— Скажи, только вряд ли она послушает.
Державин задумался, а я, взглянув на его сведённые белые брови, подумал, что он вовсе не бесцветный и не вялый, — просто парню не очень легко жить с такой энергичной мамой и таким учителем, как я.
Через класс пролетела записка и шлёпнулась возле Тамары Дубовой.
— Дубова, — попросил я, — положи записку мне на стол.
— Какую, эту?
— А у тебя их много?
— У меня их нет.
Я почувствовал, что если вовремя не прекратить этот содержательный разговор, он может затянуться. Удивительно, в общении с Дубовой я сам становлюсь дураком.
— Ту, что валяется возле твоей парты, — сказал я.
Дубова с удовольствием подхватилась, подняла записку, положила передо мной на стол и пошла обратно, вихляя спиной. Для неё это была большая честь — положить мне на стол записку, да к тому же даровое развлечение — пройтись во время урока по классу.
Читать записку при всех мне было неловко, а прочитать хотелось: интересно знать, о чем пишут друг другу двенадцатилетние люди.
Я сунул записку в карман.
— Э тю прэ кри Мари а сон фрер Эмиль, — читал Державин.
— Переведи, — сказал я, незаметно вытащил под столом записку и стал тихо разворачивать: она была свёрнута, как заворачивают в аптеках порошки.
— "Ты готов? — кричит Мария своему брату Емеле…"

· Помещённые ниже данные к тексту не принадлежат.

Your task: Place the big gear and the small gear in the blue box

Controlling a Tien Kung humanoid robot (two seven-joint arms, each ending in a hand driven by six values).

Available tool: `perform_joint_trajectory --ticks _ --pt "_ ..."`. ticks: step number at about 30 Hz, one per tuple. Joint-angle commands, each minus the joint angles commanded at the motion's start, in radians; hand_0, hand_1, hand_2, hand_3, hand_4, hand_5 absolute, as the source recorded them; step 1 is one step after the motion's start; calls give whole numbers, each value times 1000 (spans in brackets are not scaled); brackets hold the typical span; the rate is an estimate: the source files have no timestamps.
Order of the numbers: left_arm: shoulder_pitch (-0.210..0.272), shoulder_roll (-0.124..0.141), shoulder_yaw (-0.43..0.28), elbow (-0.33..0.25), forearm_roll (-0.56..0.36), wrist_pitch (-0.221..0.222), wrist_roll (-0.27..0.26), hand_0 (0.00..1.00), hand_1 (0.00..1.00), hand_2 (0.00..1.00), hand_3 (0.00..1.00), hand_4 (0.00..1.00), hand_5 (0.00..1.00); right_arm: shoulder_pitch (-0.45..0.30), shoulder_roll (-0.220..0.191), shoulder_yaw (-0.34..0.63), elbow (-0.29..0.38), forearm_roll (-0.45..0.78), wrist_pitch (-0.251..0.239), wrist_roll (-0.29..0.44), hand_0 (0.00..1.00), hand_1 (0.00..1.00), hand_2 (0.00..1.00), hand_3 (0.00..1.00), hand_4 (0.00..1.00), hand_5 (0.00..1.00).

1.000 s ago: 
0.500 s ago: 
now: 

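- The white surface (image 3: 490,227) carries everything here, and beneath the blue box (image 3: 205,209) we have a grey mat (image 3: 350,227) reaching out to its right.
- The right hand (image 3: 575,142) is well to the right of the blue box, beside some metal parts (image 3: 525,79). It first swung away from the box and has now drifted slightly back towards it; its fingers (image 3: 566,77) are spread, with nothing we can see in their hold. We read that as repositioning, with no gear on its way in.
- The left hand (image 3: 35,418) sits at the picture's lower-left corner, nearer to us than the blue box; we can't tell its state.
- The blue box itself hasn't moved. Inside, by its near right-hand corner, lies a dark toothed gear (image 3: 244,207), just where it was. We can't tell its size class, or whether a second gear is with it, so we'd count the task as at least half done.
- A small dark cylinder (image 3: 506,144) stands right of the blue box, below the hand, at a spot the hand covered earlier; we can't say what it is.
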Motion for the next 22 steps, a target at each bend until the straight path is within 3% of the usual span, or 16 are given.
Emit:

— Не Емеле, а Эмилю, — поправил я.
— Эмилю… Нон, Мари…
Я развернул, наконец, записку: «Дубова Тома, я тебя люблю, но не могу сказать, кто я. Писал быстро, потому плохо. Коля».
Теперь понятно, почему этот известный неизвестный каждый раз лазит под потолок.
Мне вдруг стало грустно. Подумал, что им по двенадцати и у них все впереди. А у меня все на середине.
— Садись, — сказал я Державину.
Я встал и начал рассказывать о французском языке вообще — не о глагольных формах, а о том, что мне самому интересно: о фонемоидах, о том, почему иностранец, выучивший русский язык, все равно говорит с акцентом; о художественном переводе, о том, как можно одну и ту же фразу перевести по-разному. Я читал им куски из «Кола Брюньона» в переводе Лозинского. Читал Рабле в переводе Любимова.